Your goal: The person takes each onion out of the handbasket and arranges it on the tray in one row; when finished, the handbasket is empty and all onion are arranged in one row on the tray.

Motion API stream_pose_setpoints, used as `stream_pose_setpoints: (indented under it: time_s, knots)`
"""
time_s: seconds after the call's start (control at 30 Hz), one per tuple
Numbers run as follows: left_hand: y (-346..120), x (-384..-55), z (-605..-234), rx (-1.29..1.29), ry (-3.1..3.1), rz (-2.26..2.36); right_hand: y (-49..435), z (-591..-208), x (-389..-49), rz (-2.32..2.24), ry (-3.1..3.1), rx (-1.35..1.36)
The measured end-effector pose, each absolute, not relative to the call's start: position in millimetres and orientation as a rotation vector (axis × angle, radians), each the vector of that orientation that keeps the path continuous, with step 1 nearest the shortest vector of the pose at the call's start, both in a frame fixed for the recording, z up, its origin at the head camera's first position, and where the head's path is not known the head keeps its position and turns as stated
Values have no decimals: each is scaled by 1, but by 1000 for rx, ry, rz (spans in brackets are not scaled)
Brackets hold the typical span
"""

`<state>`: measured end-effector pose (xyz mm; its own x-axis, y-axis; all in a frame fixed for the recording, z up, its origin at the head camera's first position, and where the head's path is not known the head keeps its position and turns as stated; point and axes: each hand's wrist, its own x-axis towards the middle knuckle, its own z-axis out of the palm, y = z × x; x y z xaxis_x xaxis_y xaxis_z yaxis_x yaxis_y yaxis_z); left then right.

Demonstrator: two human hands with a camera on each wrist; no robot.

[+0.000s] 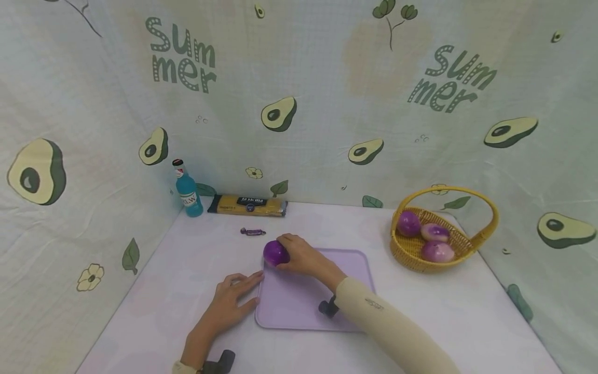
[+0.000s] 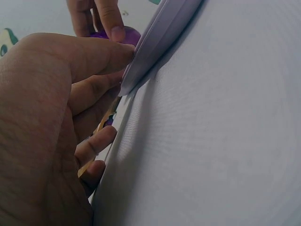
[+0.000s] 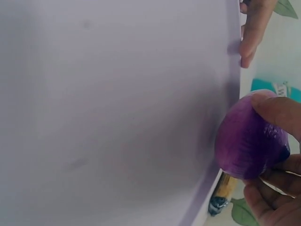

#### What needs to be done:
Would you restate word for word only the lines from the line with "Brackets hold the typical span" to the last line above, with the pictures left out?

#### Problem solution:
Brackets hold the typical span
"""

`<state>`: measured end-effector pose (xyz mm; its own x-axis, y-axis; all in a frame fixed for the recording, z up, its origin at the head camera's first position, and where the head's path is not known the head keeps its position and turns as stated; point and axes: each hand's wrist, its own x-axis towards the middle knuckle, its own z-axis out of the palm, y = z × x; x y z xaxis_x xaxis_y xaxis_z yaxis_x yaxis_y yaxis_z); left then right.

Demonstrator: two human hands with a camera on each wrist; no robot.

[+0.000s] 
[+0.000s] 
[+0.000s] 

The generated output is now complete.